My experience with 2024 Canara Bank 10K Run Bengaluru
It was a fun experience

The helpline number rang for the fifth time. No answer. I had signed up at the last minute, and some one told me I had to drive 24 km the day before, from Whitefield to Kanteerva stadium to get my bib.
No way I was doing that! I risked a last minute chaos of bib collection.
After years of running along Colorado's quiet mountain trails and New York's relentlessly gridded streets, Bangalore's beautiful chaos still takes some getting used to.
4:30 AM. Kanteerava Stadium emerged from the darkness, its distinctive shell-shaped roof reminding me of Brooklyn's Barclays Center, though here the pre-dawn air carried the scent of jasmine instead of hot dog vendors. Growing up in Kolkata, I'd seen my share of colonial architecture, but there's something different about experiencing it at dawn, on foot, as a runner.
The sea of blue-shirted runners gathering under the "COME TOGETHER AND TOGETHER WE CAN" banners brought back memories of BolderBoulder crowds, though here the signs alternated between English and Kannada, and here there was no one in Spiderman costumes running.
My bib number – 11276 – was quickly pinned to my Canara Bank jersey. The efficiency of the white tent operations rivaled any Colorado trail race expo, though the volunteers' "Banni, banni" (Come, come) carried the warmth I remembered from Kolkata's morning markets.
The 10K had started 10 mins before me. The trail was through the heart of the city.

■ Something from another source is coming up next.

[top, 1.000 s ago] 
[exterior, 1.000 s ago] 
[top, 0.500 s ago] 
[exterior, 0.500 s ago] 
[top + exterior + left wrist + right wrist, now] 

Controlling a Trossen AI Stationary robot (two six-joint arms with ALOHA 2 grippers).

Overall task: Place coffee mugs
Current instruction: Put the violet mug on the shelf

As we entered Cubbon Park through its grand terracotta archways, I couldn't help but think of Central Park's sandstone entrances. But where New York's park celebrates Olmsted's designed wilderness, Cubbon Park's classical gates with their bilingual "Sri Chamarajendra Park" signage spoke of a different colonial legacy, one I recognized from my childhood visits to Kolkata's Victoria Memorial. The black and gold gates opened onto a path that could have been in any of my three former homes – as manicured as Central Park, as historic as Kolkata's Maidan, yet with an elevation that reminded me of Denver's City Park.
The State Central Library appeared like a vision from my Kolkata childhood – its salmon-pink facade glowing in the dawn light could have been a cousin to the Writer's Building. Yet the perfectly maintained rose gardens stretching before it rivaled any I'd seen in Colorado's Botanic Gardens. The building's curved dome and rhythmic arched windows created the kind of graceful backdrop I'd missed during my years running past Manhattan's glass towers.
The contrast between old and new Bangalore reminded me of all my running cities. Like Boulder's trails giving way to tech campuses, or Kolkata's Victorian buildings sharing space with street food vendors, or New York's constant dialogue between its past and future. Here was the library's colonial grandeur with its classical columns, and there was Kanteerava Stadium's modern arched roof, as contemporary as any Denver sports complex.
Running through the morning mist (so different from Colorado's dry air, yet familiar from Kolkata's winters), I passed other runners who, like me, probably carried their own city memories. The ornate green and white iron fencing around the library grounds could have been transplanted from Kolkata's Park Street, though the runners stretching against it wore tech gear that would be at home in Boulder.
At the finish line, the solid brass medal felt familiar – I've collected them from races across three continents now – but the small sapling given to finishers was uniquely Bangalore. In New York, they give you a foil wrap; in Colorado, maybe a craft beer; in Kolkata, perhaps a sweet. But here they give you a future tree, a living piece of the Garden City to nurture.
Standing near the registration tent post-race, watching the morning light play on my finisher's medal, I thought about how running lets us see the souls of cities. I'd seen New York wake up during morning runs along the East River, watched Boulder's Flatirons turn pink during dawn trail runs, and heard Kolkata's first temple bells during early jogs through Rabindra Sarobar. Now Bangalore was showing me its heart: the colonial buildings bathed in morning light, thousands of runners in blue shirts moving as one beneath ancient trees, and that small plant in my hands – a promise of roots in my newest running city.
Next time, I'll know what to expect: the graceful arches of the library building that echo Kolkata's colonial architecture, the park gates that remind me of Central Park with a South Indian twist, the stadium's sweeping roof lines that could belong in any modern city but somehow feel perfectly at home here. Each city I've run in has taught me something: New York showed me how to navigate crowds, Colorado taught me to respect elevation, Kolkata gave me an appreciation for history. Now Bangalore was teaching me how all these elements could coexist in one perfect morning run.
As I drove home, my medal caught the light and the sapling's leaves swayed gently on the passenger seat. After running through four cities across two continents, I'd found that the best runs are the ones that feel both familiar and foreign, where every city you've ever run through somehow shows up in the morning light of somewhere new.